Tutorials on Codebook Learning on V2X-Real dataset

November 29, 2025 ยท View on GitHub

Please refer to Tutorial of Baseline Training and Inference on V2X-Real dataset and before reading this documentation. Codebook learning involves three stages: (i) full-precision pretraining, where we train a full-precision model that serves as the foundation for codebook learning; (ii) codebook-only training, where we randomly initialize codebook and only update the codebook features based on pretrained models and freeze other model parameters; (iii) codebook co-training, where we tune the whole pipeline to achieve best perception performance.

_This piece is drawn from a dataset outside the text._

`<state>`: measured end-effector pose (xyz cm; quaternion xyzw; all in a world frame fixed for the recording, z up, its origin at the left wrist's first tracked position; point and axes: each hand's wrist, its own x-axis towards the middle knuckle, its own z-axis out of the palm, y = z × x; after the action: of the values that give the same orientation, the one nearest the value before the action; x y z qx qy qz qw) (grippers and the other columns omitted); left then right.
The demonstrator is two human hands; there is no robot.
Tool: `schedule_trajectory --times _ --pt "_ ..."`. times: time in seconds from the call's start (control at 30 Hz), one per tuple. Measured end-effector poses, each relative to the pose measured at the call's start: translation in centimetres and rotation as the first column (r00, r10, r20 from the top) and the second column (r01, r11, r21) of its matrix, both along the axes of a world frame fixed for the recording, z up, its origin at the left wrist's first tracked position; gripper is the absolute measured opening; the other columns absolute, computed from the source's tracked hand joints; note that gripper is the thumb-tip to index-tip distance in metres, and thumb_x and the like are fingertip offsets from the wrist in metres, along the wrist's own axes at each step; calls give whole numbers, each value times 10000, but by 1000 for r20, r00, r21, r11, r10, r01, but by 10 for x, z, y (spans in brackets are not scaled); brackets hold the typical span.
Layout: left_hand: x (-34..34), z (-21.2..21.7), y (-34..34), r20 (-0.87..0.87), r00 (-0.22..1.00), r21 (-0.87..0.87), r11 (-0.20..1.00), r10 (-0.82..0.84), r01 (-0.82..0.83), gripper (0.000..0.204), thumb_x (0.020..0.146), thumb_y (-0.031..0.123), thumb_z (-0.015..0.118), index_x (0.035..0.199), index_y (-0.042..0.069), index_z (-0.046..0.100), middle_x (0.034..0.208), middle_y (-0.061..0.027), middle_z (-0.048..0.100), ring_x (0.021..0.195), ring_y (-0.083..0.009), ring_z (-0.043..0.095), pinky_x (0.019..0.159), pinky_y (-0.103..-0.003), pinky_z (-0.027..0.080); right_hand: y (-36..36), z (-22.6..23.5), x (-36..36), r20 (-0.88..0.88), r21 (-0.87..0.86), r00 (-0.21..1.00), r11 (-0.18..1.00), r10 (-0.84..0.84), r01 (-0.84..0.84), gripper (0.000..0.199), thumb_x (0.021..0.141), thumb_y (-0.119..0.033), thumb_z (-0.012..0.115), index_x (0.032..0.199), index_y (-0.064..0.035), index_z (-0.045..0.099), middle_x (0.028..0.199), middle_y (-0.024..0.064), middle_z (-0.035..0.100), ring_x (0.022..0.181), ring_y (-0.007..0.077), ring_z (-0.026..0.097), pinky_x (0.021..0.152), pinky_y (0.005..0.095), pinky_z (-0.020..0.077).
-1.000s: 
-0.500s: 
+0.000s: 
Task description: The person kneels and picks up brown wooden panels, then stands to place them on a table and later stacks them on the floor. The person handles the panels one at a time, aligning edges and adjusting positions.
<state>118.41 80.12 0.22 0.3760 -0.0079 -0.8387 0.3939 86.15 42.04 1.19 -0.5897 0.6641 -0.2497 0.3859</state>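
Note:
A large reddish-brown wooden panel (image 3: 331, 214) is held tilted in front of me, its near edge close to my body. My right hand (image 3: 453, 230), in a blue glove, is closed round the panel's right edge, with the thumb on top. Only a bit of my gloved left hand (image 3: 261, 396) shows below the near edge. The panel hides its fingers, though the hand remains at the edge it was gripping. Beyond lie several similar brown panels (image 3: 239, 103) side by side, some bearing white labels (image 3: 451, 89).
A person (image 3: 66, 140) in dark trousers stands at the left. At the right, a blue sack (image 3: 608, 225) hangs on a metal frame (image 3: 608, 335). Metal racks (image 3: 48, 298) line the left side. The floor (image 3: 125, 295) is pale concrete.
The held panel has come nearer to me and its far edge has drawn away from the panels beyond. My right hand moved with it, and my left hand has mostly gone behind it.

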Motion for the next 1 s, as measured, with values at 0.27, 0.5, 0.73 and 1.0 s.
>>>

Stage 1: Train the full-precision model

We uses yaml file to configure all the parameters for training. To train your own model from scratch or a continued checkpoint, run the following commonds:

python ./opencood/tools/train.py -y ./opencood/hypes_yaml/v2x_real/Codebook/Pyramid/lidar_pyramid_stage1.yaml

Stage 2: Codebook-only Training

python ./opencood/tools/train_stage2.py --hypes_yaml ./opencood/hypes_yaml/v2x_real/Codebook/Pyramid/lidar_pyramid_stage2.yaml --stage1_model your_path_to_stage1_model.pth
  • stage1_model points to the pretrained checkpoint from Stage 1.

Stage 3: Codebook Co-training

python ./opencood/tools/train_stage3.py --hypes_yaml ./opencood/hypes_yaml/v2x_real/Codebook/Pyramid/lidar_pyramid_stage3.yaml --stage2_model your_path_to_stage2_model.pth
  • stage2_model points to the pretrained checkpoint from Stage 2.

Test the model

For soft quantization, use:

python opencood/tools/inference_mc.py --model_dir ${CHECKPOINT_FOLDER} [--fusion_method intermediate]

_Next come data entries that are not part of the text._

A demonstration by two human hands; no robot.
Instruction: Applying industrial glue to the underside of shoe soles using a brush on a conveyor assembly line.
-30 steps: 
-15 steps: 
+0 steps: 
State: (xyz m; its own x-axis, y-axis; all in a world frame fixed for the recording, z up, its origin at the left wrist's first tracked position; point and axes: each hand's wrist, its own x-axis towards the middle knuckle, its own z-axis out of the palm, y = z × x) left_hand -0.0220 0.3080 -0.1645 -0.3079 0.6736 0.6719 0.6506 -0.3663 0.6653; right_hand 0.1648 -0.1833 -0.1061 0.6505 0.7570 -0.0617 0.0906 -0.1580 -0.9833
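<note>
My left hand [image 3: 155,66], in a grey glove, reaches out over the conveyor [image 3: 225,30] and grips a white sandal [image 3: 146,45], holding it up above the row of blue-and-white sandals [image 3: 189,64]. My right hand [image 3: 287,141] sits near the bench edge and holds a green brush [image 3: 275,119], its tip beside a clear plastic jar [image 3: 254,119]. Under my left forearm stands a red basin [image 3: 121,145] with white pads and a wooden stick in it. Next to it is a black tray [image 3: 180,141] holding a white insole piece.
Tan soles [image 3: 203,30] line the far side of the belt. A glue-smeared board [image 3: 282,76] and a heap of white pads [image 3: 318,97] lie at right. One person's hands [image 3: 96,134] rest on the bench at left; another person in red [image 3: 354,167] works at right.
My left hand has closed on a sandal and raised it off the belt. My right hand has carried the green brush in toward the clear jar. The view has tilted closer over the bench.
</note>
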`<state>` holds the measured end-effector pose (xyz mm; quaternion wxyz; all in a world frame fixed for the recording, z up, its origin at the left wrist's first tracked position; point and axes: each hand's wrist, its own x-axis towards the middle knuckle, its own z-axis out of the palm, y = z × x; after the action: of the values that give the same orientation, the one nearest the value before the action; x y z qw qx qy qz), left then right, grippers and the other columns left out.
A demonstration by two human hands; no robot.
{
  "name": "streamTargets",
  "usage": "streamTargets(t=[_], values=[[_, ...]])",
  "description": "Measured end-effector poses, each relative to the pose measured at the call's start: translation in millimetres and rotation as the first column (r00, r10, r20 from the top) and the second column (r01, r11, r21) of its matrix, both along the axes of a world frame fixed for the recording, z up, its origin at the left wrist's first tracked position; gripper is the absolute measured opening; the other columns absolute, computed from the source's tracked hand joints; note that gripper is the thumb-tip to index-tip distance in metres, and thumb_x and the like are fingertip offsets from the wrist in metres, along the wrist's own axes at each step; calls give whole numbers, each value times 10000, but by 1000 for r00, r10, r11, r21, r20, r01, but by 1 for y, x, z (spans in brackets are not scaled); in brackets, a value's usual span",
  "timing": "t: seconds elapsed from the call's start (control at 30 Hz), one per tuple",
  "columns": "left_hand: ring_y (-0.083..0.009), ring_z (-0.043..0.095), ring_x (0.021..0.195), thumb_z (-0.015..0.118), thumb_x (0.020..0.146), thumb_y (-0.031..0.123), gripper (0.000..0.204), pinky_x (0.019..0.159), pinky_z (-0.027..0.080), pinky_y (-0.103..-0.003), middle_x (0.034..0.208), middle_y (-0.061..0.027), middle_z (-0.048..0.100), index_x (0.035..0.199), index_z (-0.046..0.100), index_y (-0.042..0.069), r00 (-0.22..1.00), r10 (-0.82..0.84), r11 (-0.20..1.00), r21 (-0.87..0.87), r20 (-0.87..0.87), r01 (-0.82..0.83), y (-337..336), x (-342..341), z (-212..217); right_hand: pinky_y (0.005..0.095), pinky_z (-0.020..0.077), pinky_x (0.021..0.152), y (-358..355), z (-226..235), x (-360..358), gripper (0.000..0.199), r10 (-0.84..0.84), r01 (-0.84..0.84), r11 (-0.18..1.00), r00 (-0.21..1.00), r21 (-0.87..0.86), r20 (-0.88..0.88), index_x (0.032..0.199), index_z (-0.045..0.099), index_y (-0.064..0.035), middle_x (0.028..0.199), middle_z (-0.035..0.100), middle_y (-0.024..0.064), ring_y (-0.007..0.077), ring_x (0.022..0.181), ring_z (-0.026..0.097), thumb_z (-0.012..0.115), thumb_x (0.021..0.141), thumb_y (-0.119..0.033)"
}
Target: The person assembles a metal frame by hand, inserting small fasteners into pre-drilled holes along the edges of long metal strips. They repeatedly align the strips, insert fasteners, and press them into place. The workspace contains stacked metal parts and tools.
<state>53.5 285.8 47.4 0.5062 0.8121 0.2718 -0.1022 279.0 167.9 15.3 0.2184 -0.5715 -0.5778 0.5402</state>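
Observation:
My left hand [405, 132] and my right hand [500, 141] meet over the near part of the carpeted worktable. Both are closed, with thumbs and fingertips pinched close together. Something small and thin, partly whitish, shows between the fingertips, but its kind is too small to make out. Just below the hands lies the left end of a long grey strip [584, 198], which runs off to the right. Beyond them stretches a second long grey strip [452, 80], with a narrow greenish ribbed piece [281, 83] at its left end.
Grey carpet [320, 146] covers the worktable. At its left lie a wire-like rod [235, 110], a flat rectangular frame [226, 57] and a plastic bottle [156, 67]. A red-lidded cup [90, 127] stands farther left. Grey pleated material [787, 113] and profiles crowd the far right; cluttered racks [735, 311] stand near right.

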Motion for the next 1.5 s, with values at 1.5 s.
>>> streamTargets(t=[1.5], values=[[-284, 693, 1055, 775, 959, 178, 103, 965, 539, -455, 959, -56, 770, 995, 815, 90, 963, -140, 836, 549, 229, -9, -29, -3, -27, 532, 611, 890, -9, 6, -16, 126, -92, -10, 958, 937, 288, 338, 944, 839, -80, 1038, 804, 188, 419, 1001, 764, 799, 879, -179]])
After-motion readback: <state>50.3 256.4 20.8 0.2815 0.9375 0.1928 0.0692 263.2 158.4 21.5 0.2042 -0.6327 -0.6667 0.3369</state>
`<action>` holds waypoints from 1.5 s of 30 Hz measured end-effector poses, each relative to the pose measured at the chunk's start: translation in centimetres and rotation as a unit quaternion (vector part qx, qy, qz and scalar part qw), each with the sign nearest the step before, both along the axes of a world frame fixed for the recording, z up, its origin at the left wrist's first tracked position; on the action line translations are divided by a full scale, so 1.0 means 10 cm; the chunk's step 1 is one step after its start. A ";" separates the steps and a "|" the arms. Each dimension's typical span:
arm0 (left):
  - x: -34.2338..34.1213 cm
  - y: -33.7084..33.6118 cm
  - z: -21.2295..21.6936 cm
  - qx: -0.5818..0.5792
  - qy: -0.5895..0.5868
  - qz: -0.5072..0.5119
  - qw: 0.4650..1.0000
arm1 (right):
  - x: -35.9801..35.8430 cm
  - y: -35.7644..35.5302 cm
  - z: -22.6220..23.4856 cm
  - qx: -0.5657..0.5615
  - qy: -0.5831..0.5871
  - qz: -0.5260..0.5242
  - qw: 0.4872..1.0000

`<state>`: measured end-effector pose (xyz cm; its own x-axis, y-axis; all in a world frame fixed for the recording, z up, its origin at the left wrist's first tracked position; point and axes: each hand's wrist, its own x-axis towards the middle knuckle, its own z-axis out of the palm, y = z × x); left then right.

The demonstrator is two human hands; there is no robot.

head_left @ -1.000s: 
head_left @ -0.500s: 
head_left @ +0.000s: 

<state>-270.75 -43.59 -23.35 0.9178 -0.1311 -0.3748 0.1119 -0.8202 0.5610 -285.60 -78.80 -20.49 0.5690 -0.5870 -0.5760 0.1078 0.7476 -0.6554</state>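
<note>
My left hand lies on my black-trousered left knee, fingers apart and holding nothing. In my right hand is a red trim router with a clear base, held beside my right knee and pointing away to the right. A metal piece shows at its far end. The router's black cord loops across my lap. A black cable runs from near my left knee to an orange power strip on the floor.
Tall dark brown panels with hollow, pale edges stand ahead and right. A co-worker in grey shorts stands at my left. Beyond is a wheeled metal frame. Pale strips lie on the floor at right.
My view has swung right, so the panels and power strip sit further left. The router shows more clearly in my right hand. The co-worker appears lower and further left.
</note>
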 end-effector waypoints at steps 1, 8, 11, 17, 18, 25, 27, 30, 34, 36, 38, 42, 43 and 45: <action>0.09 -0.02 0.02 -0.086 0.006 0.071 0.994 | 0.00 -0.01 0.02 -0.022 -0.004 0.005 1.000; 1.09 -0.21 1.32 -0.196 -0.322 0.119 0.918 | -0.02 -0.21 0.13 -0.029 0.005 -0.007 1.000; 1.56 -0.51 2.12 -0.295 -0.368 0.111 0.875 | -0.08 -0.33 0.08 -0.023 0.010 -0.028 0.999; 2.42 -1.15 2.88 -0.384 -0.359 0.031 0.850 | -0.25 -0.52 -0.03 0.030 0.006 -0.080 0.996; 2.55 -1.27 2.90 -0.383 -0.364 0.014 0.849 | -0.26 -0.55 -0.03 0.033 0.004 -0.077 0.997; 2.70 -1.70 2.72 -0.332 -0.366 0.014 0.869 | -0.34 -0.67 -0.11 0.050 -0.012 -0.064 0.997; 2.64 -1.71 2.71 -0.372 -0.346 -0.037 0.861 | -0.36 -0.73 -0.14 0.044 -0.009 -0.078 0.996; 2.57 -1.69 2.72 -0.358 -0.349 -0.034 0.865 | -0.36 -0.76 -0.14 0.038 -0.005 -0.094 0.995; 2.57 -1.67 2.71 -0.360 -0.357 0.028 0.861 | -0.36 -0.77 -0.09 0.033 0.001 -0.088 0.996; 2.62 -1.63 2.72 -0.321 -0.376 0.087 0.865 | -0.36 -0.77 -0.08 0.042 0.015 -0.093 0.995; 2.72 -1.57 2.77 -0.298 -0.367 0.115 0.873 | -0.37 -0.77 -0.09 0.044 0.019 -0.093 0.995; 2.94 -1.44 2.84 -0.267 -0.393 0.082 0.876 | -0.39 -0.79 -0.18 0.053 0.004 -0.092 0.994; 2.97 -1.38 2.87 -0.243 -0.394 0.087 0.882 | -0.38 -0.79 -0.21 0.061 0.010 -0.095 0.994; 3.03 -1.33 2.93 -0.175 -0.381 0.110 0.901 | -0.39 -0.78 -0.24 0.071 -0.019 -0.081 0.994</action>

For hard quantization, use:

python ./opencood/tools/inference_mc_codebook_encdec.py --model_dir ${CHECKPOINT_FOLDER} [--fusion_method intermediate] 

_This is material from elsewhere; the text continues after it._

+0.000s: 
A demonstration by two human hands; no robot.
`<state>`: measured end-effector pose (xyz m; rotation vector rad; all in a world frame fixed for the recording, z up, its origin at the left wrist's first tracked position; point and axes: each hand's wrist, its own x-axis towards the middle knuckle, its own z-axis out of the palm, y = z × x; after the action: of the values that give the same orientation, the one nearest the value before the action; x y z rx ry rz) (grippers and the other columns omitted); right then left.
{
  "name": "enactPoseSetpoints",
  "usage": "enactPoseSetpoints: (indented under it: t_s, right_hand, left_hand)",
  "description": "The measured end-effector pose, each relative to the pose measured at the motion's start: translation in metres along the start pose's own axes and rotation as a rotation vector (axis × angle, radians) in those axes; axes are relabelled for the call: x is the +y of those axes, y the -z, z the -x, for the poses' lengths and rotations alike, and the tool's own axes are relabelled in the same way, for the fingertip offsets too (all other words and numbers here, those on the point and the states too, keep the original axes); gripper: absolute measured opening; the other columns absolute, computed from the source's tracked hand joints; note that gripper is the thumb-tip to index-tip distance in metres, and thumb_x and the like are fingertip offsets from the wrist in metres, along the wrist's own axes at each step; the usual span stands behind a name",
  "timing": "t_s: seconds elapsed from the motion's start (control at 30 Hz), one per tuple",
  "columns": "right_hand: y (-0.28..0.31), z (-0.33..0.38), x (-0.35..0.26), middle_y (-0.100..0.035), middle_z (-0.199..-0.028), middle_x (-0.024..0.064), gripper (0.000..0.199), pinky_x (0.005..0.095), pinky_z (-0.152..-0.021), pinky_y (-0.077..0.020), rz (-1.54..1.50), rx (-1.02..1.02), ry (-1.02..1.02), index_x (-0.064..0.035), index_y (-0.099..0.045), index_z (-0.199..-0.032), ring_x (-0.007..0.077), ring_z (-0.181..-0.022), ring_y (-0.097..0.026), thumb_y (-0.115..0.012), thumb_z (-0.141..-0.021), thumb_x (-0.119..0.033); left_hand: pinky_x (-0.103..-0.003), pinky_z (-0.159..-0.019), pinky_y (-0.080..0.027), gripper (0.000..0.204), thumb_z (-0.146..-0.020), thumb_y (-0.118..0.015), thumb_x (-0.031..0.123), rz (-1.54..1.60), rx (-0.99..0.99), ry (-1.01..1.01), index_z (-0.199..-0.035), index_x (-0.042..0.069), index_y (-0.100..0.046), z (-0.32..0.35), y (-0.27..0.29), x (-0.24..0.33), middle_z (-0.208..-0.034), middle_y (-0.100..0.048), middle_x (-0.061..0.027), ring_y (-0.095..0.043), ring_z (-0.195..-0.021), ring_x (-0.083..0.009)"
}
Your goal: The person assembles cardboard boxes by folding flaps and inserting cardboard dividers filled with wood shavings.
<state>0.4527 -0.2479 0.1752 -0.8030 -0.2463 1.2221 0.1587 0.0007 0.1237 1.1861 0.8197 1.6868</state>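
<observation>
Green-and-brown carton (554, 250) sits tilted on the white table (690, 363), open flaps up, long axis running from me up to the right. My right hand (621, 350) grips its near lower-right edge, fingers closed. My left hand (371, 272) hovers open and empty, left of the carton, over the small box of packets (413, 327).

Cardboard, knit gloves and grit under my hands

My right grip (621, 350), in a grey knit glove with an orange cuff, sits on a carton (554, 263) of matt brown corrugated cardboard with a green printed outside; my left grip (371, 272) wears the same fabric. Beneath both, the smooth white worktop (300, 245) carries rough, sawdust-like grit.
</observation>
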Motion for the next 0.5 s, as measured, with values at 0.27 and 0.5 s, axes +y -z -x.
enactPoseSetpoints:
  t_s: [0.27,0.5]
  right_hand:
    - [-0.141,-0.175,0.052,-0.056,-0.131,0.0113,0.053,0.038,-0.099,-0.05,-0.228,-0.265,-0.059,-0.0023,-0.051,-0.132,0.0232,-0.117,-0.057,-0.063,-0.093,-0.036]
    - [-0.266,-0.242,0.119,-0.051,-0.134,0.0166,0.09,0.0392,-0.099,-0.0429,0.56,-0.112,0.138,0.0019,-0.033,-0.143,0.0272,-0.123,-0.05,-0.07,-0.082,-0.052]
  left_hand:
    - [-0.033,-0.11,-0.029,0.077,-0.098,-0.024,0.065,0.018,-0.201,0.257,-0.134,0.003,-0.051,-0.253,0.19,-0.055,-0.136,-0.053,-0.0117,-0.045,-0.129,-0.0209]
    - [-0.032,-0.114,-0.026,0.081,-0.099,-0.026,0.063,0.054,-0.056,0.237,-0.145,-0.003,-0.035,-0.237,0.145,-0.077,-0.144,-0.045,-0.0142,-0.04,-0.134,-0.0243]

For hard quantization with emulation (cache the quantized feature into disk), please refer to /scripts/inference_mc/inference_mc_codebook_encdec_cached.sh as reference.

Notes:

  • You could refer to /scripts/train_codebook_mc folder to for example running scripts. mc stands for multi-class, which differentiates itself from single-class training and inference.